Petia Petrova (UWE Bristol), Sam Elkington (Teesside University), and Kat Branch (UWE Bristol)
Both positive student experience (and therefore retention) and staff wellbeing and morale require the maintenance of rich social lives and holistic identities beyond academic work.
The pandemic has increased pressure even further on work/life balance for academic staff, whilst reducing the university experience for students to mainly programme-related teaching and learning activities. This session discusses both why and how we can maintain our own wellbeing as staff, and also for our students.
This session argues that HEIs need to focus on two key areas to support staff and student wellbeing. Firstly, we need to support our staff, and students, to develop approaches to prioritising activities outside formal academic work. Secondly, that spaces for serious leisure pursuits should be made open and accessible to all staff and students.

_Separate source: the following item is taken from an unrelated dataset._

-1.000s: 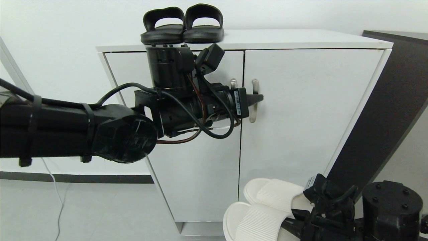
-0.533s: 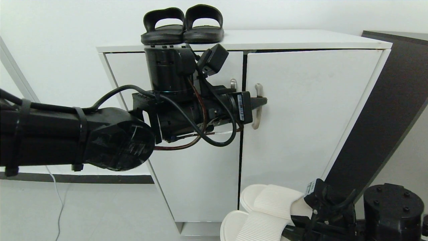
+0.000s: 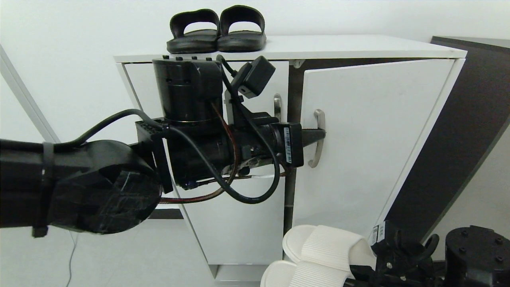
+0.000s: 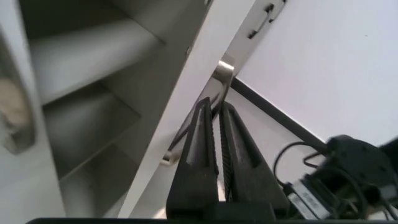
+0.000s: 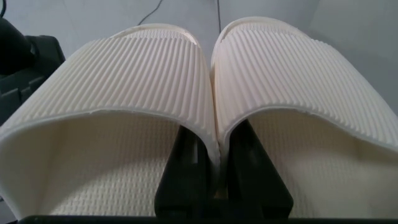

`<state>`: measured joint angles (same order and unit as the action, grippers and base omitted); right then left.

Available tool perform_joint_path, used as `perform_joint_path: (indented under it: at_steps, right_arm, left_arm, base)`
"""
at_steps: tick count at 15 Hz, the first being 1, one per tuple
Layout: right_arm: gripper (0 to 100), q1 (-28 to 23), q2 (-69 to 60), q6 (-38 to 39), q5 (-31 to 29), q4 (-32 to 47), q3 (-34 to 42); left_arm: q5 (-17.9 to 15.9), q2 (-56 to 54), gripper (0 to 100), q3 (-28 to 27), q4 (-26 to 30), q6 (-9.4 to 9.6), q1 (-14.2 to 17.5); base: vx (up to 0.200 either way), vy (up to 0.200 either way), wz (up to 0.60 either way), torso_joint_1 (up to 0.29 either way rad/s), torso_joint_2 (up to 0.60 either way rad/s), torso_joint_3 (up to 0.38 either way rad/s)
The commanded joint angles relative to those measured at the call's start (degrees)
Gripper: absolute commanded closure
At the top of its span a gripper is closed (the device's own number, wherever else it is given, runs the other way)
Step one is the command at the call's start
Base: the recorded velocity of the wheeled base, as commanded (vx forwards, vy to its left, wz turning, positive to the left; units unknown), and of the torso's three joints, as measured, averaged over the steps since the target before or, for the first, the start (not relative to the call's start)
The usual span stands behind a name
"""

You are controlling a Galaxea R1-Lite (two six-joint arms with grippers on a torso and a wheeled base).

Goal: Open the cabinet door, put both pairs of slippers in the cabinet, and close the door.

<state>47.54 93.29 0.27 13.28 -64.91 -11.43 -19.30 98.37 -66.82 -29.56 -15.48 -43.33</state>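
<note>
Left gripper point(image 3: 320, 134): clamped on handle point(image 3: 317, 154) of right door point(image 3: 374, 135), which stood ajar. Right gripper point(image 5: 219, 171): pinched white slippers point(image 5: 205, 87) low before cabinet point(image 3: 358, 44); black slippers point(image 3: 217, 30) sat on top. Risk: handle slipping free if pull strayed off hinge arc.

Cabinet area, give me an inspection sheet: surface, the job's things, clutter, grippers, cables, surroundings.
Surface: cabinet top, white, bears the black slippers side by side near its left end.
Job's things: right door ajar, left door shut; shelves show inside; white slippers held low before the cabinet.
Clutter: nothing seen.
Grippers: left gripper shut on the right door's handle; right gripper shut on the white slippers' touching inner sides.
Cables: black cable loops under the left wrist; thin cord on the floor by the wall.
Surroundings: white wall; dark panel right of the cabinet.
</note>
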Motion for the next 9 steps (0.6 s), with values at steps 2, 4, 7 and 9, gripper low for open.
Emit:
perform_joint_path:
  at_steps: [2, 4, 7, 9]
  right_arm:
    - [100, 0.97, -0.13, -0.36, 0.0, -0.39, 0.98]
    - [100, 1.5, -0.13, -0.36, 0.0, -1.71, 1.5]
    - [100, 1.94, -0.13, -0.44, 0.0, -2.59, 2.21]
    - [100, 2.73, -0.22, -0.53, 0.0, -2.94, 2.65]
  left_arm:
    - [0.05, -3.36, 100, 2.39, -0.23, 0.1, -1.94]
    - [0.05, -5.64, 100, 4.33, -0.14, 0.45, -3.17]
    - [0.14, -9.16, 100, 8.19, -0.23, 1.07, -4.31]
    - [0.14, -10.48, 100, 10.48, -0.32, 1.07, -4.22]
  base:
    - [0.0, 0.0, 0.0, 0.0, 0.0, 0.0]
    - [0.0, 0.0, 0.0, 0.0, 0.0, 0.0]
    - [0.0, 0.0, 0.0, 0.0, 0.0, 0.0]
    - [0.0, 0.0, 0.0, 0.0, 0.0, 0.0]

The session will share how a podcast series about reflecting on experiences and approaches to prioritising leisure activity, through the lens of Stebbins’ Serious Leisure concept, and drawing on the Arts and Health discourse, was found to be an impactful intervention to develop such approaches. The session will explore how similar interventions, can be employed to influence student development and thinking, about the
place of leisure in student and professional lives.
This presentation will draw on the experiences of UWE Bristol’s unusual Centre for Music, which provides free music services and facilities for all staff and students at UWE Bristol. And how this is found to be an important part for the student and staff experiences for those involved, by offering accessible spaces where both come together outside of formal
course and role-bound structures and boundaries.
Brighter Future – Opportunities for Educational Change:
What have we learned from over a year of the ‘new abnormal’? How are we applying what we have learned? How are we reimagining how we engage in educational change to ensure the most positive student experience? The SEDA Spring Conference 2021 (held online because of Covid-19) provided opportunities for participants to reflect, discuss and share lessons learned from the teaching approaches adopted during this past academic year as institutions and individuals responded to the global pandemic. The conference served as a collegiate space to consider the insights and implications for practice and the potential for further development.